The number of fighters that carried out the attack also raises questions about potential links to the EPP, according to Laurence Blair, a journalist who has reported on the EPP in Paraguay.
“Witnesses are talking about 20 to 25 people, which is larger than the different splinter groups the EPP have been able to muster in recent years,” Blair told InSight Crime.
In addition, Blair says that the fact that the attackers only killed the farmhand and let the other workers go contrasts with tactics the EPP have used in the past.
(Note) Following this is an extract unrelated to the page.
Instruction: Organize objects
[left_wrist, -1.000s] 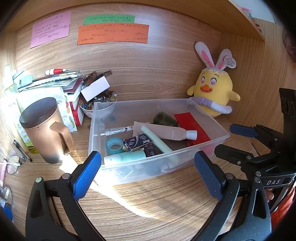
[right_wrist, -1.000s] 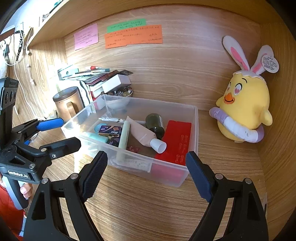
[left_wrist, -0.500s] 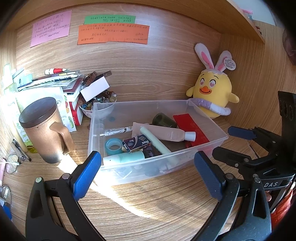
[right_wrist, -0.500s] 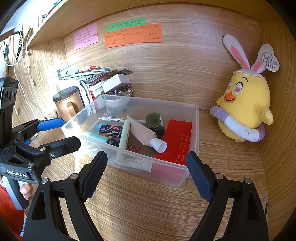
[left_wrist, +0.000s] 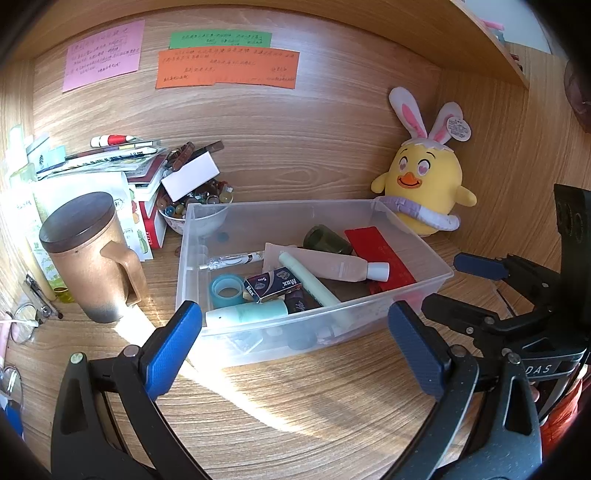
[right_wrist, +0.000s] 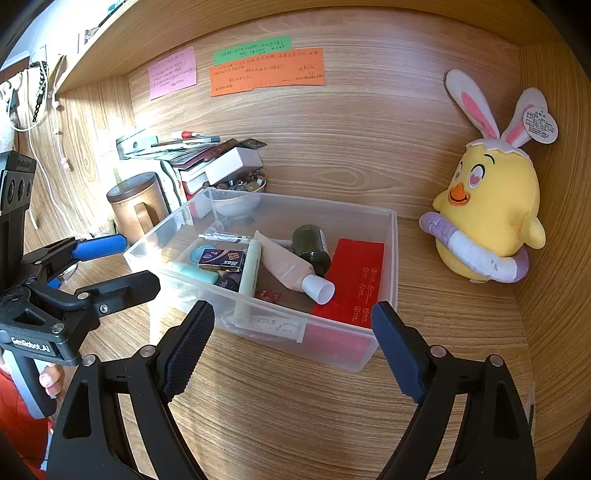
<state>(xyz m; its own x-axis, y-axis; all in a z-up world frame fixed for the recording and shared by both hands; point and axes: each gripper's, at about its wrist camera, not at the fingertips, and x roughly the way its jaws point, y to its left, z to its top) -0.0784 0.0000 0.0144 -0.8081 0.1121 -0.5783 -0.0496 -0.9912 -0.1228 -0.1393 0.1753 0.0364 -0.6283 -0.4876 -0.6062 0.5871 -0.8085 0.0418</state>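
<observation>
A clear plastic bin (left_wrist: 439, 275) (right_wrist: 391, 258) sits on the wooden desk. It holds a pink tube (left_wrist: 325, 264) (right_wrist: 288, 271), a red flat pack (left_wrist: 380, 254) (right_wrist: 360, 280), a dark green jar (left_wrist: 327, 240) (right_wrist: 312, 245), a Max staple box (left_wrist: 273, 286) (right_wrist: 221, 260), a pale green stick, a tape roll (left_wrist: 226, 291) and a pen. My left gripper (left_wrist: 295, 347) is open and empty in front of the bin. My right gripper (right_wrist: 291, 347) is open and empty at the bin's near right side.
A yellow chick plush (left_wrist: 424, 192) (right_wrist: 487, 221) sits in the back right corner. A brown lidded mug (left_wrist: 88, 254) (right_wrist: 138, 203), a bowl of beads (left_wrist: 195, 210) and stacked books and boxes (left_wrist: 122, 170) stand at the left. Sticky notes (left_wrist: 225, 66) hang on the back wall.
Both grippers have drawn back slightly from the bin. They stay open and empty. Nothing in the bin has moved.
</observation>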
The members of the rebel group “often kill indiscriminately, including Paraguayan farm workers,” he said.
The authorship of the attack is also curious.
“We could be dealing with a new, predominantly indigenous group with connections to, but independent of, the core EPP structure. Equally, it is possible that the EPP have helped train and organize a new splinter group with an emotive facade in the form of indigenous resistance to so-called outside invaders. Or it may be an entirely independent group, but witnesses and the authorities are keen to delegitimize it by tarring it with the EPP brush,” said Blair.
This wouldn’t be the first time that authorities have attributed attacks to the EPP that later turned out to be the work of other actors. In one July 2015 incident, official reports linked the murder of three police officers to the EPP. However, it was later discovered that the murders were in fact carried out by drug traffickers, according to Martens.
What’s more, there have been past cases where criminals have tried to pass themselves off as EPP members, such as earlier this year when a band of suspected kidnappers tried to do so after being captured in Pedro Juan Caballero.
Ultimately, the latest murder “underscores the confused and changing situation of lawlessness in Paraguay’s northeast,” Blair said.